**WHAT IS BEING ASKED**
Will you return, word for word, only the lines from the top of the data below down to and including the one with "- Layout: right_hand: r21"?

Stored items from a collection:
━━━━━━━━━━━━━━━━

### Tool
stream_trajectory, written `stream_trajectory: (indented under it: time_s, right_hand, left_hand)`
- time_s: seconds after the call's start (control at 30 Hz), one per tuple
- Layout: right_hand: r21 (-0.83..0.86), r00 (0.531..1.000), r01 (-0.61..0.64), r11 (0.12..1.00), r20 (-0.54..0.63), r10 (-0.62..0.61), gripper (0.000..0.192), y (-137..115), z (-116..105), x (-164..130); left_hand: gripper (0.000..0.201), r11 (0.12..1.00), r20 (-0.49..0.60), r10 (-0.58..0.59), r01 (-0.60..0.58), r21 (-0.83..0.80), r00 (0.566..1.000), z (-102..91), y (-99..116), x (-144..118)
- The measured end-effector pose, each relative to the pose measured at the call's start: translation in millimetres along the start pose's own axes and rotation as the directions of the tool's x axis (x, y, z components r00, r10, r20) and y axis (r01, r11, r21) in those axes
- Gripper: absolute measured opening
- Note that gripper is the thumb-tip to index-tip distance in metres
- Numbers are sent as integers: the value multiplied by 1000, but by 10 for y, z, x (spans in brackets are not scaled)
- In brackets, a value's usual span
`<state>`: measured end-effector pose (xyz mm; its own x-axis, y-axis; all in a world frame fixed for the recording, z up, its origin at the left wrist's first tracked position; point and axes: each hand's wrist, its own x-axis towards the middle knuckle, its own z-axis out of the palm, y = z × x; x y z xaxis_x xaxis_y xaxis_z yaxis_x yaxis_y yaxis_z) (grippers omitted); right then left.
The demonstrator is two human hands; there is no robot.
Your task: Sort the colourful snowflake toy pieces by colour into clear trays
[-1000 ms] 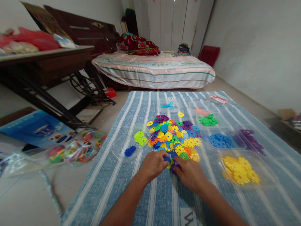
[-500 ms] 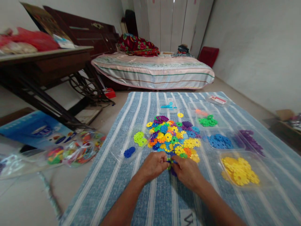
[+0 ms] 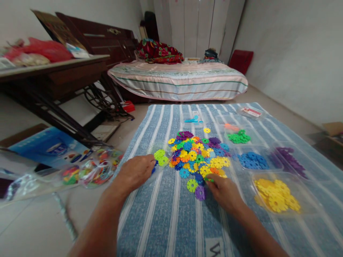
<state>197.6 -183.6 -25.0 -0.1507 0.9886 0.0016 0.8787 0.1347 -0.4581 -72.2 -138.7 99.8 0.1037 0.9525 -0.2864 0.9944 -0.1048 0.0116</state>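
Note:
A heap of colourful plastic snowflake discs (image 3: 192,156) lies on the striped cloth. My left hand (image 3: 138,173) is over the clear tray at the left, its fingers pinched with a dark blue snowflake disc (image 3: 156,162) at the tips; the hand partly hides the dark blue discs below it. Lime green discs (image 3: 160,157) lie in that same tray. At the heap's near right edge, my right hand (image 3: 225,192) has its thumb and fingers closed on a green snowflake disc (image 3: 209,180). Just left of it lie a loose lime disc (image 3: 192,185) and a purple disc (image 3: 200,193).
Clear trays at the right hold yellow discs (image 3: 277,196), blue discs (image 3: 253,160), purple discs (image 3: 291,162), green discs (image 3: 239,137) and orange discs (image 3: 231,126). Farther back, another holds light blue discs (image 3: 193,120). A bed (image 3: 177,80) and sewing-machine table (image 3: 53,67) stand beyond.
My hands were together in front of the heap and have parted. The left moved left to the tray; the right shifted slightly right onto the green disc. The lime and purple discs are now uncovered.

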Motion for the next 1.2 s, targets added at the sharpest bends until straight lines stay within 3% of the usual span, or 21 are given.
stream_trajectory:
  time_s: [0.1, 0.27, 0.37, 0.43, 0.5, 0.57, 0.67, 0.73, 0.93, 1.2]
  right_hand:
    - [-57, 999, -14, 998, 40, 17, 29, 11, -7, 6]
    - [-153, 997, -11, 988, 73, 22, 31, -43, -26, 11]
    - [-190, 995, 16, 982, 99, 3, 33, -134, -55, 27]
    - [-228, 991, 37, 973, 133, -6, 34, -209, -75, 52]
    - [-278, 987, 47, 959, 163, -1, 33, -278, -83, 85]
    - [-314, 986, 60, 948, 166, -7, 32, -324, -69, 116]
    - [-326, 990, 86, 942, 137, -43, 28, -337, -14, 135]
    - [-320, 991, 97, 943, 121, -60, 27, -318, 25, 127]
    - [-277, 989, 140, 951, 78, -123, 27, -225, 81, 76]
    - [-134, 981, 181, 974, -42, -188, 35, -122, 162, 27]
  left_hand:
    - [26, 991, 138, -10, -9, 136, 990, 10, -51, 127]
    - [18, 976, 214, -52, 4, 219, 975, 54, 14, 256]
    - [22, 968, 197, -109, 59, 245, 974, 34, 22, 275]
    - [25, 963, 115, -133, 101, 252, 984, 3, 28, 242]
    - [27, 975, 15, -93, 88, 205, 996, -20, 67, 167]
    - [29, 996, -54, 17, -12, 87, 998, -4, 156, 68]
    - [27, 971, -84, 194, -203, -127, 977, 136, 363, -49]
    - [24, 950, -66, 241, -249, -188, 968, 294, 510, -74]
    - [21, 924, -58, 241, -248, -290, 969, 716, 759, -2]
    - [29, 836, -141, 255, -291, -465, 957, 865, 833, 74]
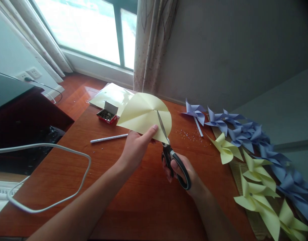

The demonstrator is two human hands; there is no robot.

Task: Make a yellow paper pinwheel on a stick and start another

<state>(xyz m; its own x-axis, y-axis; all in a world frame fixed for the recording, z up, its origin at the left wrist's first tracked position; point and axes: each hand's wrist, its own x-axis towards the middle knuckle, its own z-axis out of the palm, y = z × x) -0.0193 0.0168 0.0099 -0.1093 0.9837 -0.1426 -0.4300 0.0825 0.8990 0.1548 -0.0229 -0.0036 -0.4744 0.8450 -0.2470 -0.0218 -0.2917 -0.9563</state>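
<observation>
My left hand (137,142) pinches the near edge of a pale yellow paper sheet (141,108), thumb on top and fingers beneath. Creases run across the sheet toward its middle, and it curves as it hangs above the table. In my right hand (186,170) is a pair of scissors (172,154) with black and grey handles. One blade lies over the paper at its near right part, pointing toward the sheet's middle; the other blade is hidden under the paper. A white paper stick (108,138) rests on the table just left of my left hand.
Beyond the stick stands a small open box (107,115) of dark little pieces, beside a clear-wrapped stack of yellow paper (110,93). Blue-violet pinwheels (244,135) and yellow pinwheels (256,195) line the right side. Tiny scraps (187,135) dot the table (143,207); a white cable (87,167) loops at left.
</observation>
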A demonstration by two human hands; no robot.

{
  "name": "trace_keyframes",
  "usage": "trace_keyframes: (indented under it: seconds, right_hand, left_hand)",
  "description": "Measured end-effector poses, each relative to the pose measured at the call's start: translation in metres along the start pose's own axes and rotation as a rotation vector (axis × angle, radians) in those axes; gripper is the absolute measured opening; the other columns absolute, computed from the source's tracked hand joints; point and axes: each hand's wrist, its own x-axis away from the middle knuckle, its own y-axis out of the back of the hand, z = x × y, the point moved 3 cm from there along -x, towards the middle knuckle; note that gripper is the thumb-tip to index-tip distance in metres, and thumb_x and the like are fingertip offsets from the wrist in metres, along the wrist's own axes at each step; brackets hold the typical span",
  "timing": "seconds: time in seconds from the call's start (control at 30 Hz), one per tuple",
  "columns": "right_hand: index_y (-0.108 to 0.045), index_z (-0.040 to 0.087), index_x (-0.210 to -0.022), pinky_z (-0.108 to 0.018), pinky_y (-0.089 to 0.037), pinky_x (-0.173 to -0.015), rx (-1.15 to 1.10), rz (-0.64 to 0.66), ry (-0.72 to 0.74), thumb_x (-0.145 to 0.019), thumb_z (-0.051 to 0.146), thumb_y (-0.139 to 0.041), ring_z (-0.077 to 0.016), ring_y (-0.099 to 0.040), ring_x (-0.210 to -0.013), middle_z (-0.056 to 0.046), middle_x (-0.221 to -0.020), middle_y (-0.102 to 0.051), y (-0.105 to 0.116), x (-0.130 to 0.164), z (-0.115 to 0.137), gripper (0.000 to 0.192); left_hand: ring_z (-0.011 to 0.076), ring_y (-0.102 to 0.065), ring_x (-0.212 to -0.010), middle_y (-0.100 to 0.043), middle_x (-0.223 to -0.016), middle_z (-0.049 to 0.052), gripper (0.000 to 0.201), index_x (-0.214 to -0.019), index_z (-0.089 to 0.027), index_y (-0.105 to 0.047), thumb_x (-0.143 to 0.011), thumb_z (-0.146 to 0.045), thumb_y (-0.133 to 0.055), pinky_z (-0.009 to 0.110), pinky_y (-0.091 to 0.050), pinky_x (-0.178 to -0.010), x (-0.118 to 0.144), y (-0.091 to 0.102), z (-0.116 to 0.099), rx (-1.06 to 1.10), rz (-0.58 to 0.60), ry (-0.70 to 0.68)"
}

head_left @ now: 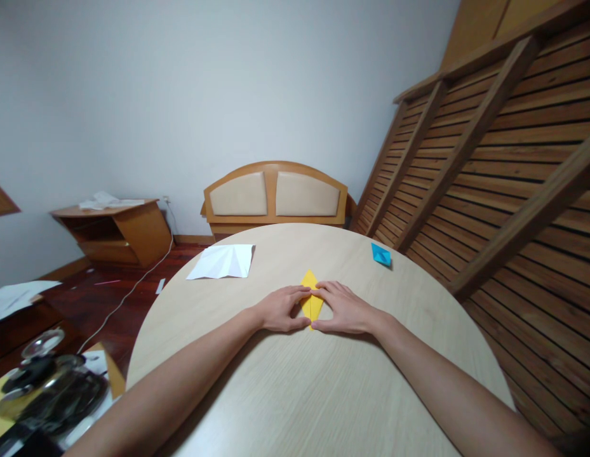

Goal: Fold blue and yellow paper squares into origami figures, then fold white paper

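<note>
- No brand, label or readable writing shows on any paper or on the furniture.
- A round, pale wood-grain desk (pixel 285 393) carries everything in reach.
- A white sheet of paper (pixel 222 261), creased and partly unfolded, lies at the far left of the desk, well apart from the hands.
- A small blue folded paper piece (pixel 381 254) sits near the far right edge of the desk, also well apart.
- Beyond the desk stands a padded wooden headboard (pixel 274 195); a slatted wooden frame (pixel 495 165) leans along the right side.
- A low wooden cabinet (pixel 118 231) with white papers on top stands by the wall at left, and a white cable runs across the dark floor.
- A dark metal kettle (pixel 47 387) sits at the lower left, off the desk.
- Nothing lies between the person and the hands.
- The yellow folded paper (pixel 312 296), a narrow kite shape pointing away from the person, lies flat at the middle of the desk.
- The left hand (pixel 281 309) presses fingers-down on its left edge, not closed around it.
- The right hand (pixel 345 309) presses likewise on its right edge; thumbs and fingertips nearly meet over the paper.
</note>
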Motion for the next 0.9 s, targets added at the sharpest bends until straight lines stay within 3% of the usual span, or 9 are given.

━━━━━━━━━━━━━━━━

**PROBLEM SOLUTION**
### Tool
stream_trajectory, written `stream_trajectory: (indented under it: time_s, right_hand, left_hand)`
- time_s: seconds after the call's start (control at 30 Hz), one per tuple
- Layout: right_hand: r21 (-0.83..0.86), r00 (0.531..1.000), r01 (-0.61..0.64), r11 (0.12..1.00), r20 (-0.54..0.63), r10 (-0.62..0.61), gripper (0.000..0.192), y (-137..115), z (-116..105), x (-164..130); left_hand: gripper (0.000..0.201), r11 (0.12..1.00), r20 (-0.49..0.60), r10 (-0.58..0.59), r01 (-0.60..0.58), r21 (-0.83..0.80), r00 (0.566..1.000), z (-102..91), y (-99..116), x (-144..118)

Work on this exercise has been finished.